Built in 1927-29 as the headquarters of Underground Electric Railways of London Ltd (UERL), the precursor of London Transport, 55 Broadway served as both offices for the newly unified underground network and as part of a burgeoning corporate identity policy promoted by Frank Pick, managing director of the UERL. Between them Pick and Holden developed a building which ushered in a new age of American influenced modernity and which came to symbolise the whole underground system.
The building fills out the entirety of its triangular site with a two storey base which includes St James’s Park station, one of the most unaltered Underground stations on the network. The central tower, with its four wings which reach out the perimeter of the site, is cruciform in plan and rises to a height of 175 ft (53.3m), the tallest office building in London when built. The stepped back massing, scale and use of a concrete encased steel frame are all features of the building’s American influence, albeit carefully calculated to take into account London’s building restrictions.

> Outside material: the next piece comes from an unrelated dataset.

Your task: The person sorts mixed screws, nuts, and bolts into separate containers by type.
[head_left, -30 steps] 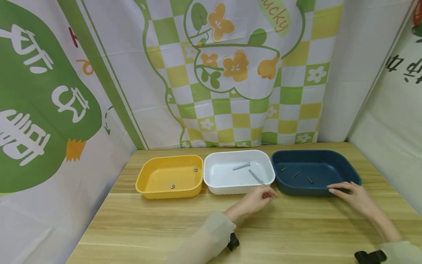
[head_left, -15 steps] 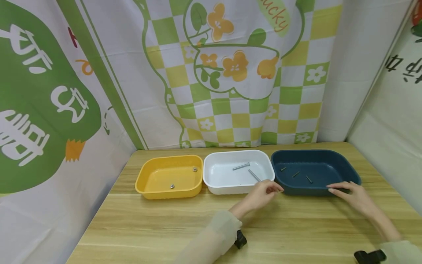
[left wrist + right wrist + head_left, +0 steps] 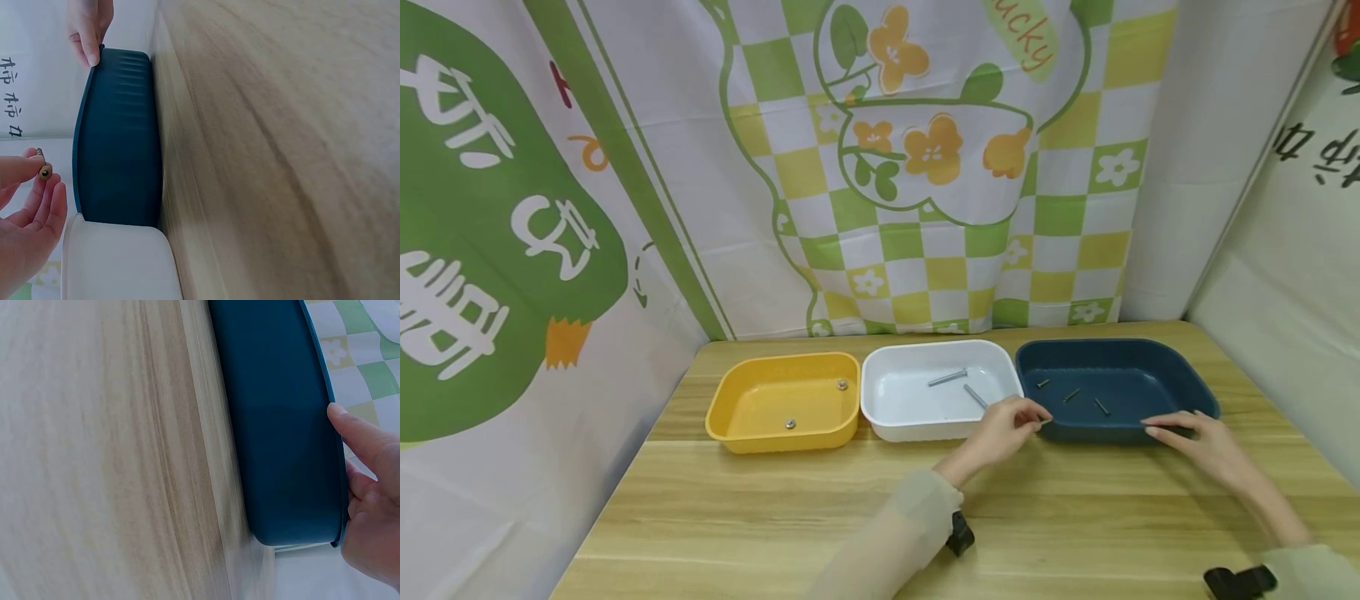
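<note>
My left hand (image 3: 1000, 429) is over the front right corner of the white tray (image 3: 880, 417). Between thumb and fingertips it pinches a small brass-coloured screw (image 3: 45, 171), whose round head with a dark recess faces the left wrist camera. Along the near rim of the dark blue tray (image 3: 1090, 434), my right hand (image 3: 1206, 446) grips the edge. In the right wrist view its thumb (image 3: 350, 428) lies at the rim, with the other fingers partly hidden behind it. Several small dark screws, one of them a screw (image 3: 1102, 407), lie inside the dark blue tray.
Two long silver bolts, including a bolt (image 3: 947, 377), lie in the white tray. To its left stands a yellow tray (image 3: 820, 441) with two small nuts, one a nut (image 3: 790, 424). All three trays form a row on the wooden table (image 3: 775, 517), before a patterned curtain (image 3: 925, 275).
My left hand has moved right and slightly up, from the white tray's front toward the dark blue tray's near left corner; the screw has come into view at its fingertips. My right hand stays put.
</note>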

Of special interest are the two sculptures representing night and day, by Jacob Epstein, and the eight figurative reliefs representing the Winds for each cardinal point, designed by a group of sculptors led by Eric Gill and which included a young Henry Moore. Day, located above the entrance of the south east facade, and Night, located at the point on the north east facade, are of an avant-garde style and caused much controversy on unveiling due to their stark modernism and graphic nakedness. The reliefs, located on pediments above the sixth floor on each of the eight principle faces, differ in style but all share core element of design being the representation through the use of a reclined figure facing in the direction of their particular wind.
Holden’s association with the Underground would continue with the design of many of the stations of the extended Northern and Piccadilly lines. He also gave London another distinctive landmark in Senate House for the University of London in Bloomsbury. 55 Broadway was Grade II listed in 1970 which was subsequently upgraded to a Grade I listing at the beginning of this year.